People had begun stirring in some of the boats, but I hadn’t seen anyone yet. As I passed an older fishing boat, I noticed a man sitting on a bench built into the side of the boat deck, watching me. I looked at him. He was older, and had straight black hair and brown skin. He was dressed, unremarkably, in jeans and an old rain jacket. It was chilly that morning, and occasionally misty on the water.

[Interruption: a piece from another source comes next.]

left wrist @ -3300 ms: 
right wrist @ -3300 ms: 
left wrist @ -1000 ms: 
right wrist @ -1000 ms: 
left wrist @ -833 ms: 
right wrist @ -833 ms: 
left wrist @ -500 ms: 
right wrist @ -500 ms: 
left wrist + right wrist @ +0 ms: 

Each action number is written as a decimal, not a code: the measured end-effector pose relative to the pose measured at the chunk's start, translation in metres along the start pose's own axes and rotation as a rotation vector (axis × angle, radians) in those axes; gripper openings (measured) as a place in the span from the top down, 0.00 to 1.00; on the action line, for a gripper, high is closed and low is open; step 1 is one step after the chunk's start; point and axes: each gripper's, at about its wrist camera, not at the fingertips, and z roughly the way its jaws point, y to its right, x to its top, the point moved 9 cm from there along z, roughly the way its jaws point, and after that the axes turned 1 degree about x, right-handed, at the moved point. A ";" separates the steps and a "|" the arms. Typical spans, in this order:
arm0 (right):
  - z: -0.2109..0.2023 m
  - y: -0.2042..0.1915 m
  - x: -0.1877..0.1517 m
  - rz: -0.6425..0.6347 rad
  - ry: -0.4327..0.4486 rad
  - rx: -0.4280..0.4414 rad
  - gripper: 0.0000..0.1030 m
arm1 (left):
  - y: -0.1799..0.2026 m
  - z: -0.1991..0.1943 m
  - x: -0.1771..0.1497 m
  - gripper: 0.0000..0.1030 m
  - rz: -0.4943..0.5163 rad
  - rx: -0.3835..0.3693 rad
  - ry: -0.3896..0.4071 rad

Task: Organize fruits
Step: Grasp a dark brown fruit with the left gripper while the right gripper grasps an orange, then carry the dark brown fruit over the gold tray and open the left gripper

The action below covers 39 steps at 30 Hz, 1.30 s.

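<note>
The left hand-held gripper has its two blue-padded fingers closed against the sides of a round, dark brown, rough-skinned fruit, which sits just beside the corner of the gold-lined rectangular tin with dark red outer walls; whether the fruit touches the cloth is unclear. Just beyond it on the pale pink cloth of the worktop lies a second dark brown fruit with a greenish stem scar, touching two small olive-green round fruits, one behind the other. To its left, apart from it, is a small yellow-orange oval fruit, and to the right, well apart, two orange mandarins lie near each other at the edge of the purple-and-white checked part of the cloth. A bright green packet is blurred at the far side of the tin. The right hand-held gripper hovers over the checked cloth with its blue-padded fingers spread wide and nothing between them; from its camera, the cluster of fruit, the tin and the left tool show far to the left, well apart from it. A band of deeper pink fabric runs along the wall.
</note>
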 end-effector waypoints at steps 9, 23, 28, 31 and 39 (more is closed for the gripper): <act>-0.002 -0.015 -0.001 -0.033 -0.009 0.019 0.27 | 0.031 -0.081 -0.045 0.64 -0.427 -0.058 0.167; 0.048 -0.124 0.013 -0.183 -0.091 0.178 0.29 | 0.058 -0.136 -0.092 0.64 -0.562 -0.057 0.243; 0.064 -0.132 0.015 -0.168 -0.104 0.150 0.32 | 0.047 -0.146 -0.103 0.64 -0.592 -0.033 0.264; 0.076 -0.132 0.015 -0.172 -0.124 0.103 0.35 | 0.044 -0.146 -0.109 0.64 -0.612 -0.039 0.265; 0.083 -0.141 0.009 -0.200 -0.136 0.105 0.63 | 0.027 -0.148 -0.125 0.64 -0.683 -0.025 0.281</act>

“You look like you need a visit to Hot Spring Island,” he said.
“I do?” I muttered.
“It’s not that far, but you can only get there by boat or seaplane. We usually see whales and sea lions on the way, but I don’t charge extra for sightseeing,” he said, in the flat cadence of many Native American or First Nations accents. I looked away toward the mouth of the inlet beyond the town and the tip of the strip of land.
“It isn’t out that way,” He said. “We go over around this side of the next island across the water, so most of the journey is calm. We only go out into the sea for a few clicks, and I give plenty of warning when it’s time to hang on. The waves get pretty big in the inlet there.”
I looked back at him.
“You need to go to Hot Spring Island. I only charge $20,” he said.
“Ok,” I said, imagining I could find 20 Canadian dollars to spare.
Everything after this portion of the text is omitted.